El próximo mes de julio hará ya dos años de mi penúltima visita a Londres, de la que me traje múltiples y agradables recuerdos. Uno de los recuerdos imborrables que me traje de la capital británica fue haber encontrado, por casualidad, la ubicación de una placa en la fachada de una casa de color azulado en pleno barrio de Notting Hill, en la que se indicaba que allí vivió George Orwell.

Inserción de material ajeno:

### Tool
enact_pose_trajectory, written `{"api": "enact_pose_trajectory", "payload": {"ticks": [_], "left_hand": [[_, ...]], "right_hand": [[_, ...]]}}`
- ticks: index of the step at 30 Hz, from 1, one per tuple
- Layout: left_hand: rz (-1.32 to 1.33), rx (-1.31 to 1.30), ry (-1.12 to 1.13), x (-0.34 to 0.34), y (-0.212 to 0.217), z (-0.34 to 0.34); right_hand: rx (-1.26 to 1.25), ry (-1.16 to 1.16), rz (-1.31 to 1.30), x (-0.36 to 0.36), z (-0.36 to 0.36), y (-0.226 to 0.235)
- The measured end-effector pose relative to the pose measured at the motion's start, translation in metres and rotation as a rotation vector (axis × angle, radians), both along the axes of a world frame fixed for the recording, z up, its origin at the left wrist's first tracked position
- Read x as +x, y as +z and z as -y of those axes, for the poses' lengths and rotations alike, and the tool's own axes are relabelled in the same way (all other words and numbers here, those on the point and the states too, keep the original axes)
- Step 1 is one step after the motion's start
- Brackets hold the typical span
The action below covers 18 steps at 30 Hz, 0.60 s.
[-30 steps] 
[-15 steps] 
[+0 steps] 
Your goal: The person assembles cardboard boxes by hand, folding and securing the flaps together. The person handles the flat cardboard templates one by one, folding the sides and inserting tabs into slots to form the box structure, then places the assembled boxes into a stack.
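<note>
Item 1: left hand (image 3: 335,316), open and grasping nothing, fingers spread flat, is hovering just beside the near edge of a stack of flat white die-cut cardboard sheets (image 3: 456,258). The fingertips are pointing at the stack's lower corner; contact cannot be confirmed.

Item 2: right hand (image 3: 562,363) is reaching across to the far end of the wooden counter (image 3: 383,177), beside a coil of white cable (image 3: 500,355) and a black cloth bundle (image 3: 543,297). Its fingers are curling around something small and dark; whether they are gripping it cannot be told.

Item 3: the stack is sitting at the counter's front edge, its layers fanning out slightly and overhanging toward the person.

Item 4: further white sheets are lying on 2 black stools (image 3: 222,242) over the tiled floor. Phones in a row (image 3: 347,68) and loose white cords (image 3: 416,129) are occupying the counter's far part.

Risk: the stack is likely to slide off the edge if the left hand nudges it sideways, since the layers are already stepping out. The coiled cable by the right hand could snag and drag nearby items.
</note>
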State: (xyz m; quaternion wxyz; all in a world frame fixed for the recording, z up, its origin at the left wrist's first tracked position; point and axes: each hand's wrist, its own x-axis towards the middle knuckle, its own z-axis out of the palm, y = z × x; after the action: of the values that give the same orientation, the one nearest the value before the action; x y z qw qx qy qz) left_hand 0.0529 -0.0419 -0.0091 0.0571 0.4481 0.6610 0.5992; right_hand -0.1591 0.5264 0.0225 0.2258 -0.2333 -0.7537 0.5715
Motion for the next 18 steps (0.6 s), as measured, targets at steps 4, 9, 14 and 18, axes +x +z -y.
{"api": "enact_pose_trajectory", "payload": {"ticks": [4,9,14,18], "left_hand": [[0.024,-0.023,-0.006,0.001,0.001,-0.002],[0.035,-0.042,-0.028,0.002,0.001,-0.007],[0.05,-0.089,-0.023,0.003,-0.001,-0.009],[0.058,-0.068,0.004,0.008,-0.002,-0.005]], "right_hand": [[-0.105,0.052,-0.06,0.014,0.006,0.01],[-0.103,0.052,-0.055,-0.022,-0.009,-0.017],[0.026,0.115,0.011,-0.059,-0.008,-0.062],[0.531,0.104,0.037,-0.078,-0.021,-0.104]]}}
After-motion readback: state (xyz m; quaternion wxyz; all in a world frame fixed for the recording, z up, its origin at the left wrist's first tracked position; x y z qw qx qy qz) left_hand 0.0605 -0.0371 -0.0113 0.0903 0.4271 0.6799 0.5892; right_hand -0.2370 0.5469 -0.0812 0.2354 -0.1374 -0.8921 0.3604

Me sorprendió porque la vivienda y su situación me parecieron propia de familia adinerada mientras que yo tenía el recuerdo de que Orwell nunca tuvo un duro, o un penique en este caso, y que le costó mucho que le publicasen algún libro. Recordaba también que malvivió con los escasos sueldos de sus múltiples trabajos tales como lavaplatos de hoteles o de asistente en varias librerías de segunda mano y, de hecho, tiene un libro autobiográfico titulado: Sin blanca en París y Londres. Recordaba todo eso como también recordaba que le habían herido de bala mientras luchaba, alistado como voluntario,en la Guerra Civil Española.
Sin embargo, en el prólogo del libro, el prologuista, Juan Pedro Aparicio, cuenta que Rebelión en la granja fue traducida en vida del autor a más de dieciséis idiomas, lo que explica a las claras la adinerada ubicación de la vivienda del autor. Tampoco sabía, o quizás sí, pero no recordaba ya, que Orwell nació exactamente el mismo día que yo, aunque setenta años antes.
Rebelión en la granja ha resultado ser una novela divertida, muy divertida, simple que no sencilla, muy eficaz y cargada de sarcasmo, con un mensaje feroz contra los totalitarismos, además de una crítica encarnizada contra el abuso de poder, representado por el socialismo soviético en los tiempos de Stalin, o mejor dicho por un cerdo de nombre Napoleón.
Es una novela con un mensaje educativo que resulta eficaz a la vez que directo. Uno de esos libros que sirven de base y de cimientos del pensamiento actual. Una lectura obligatoria.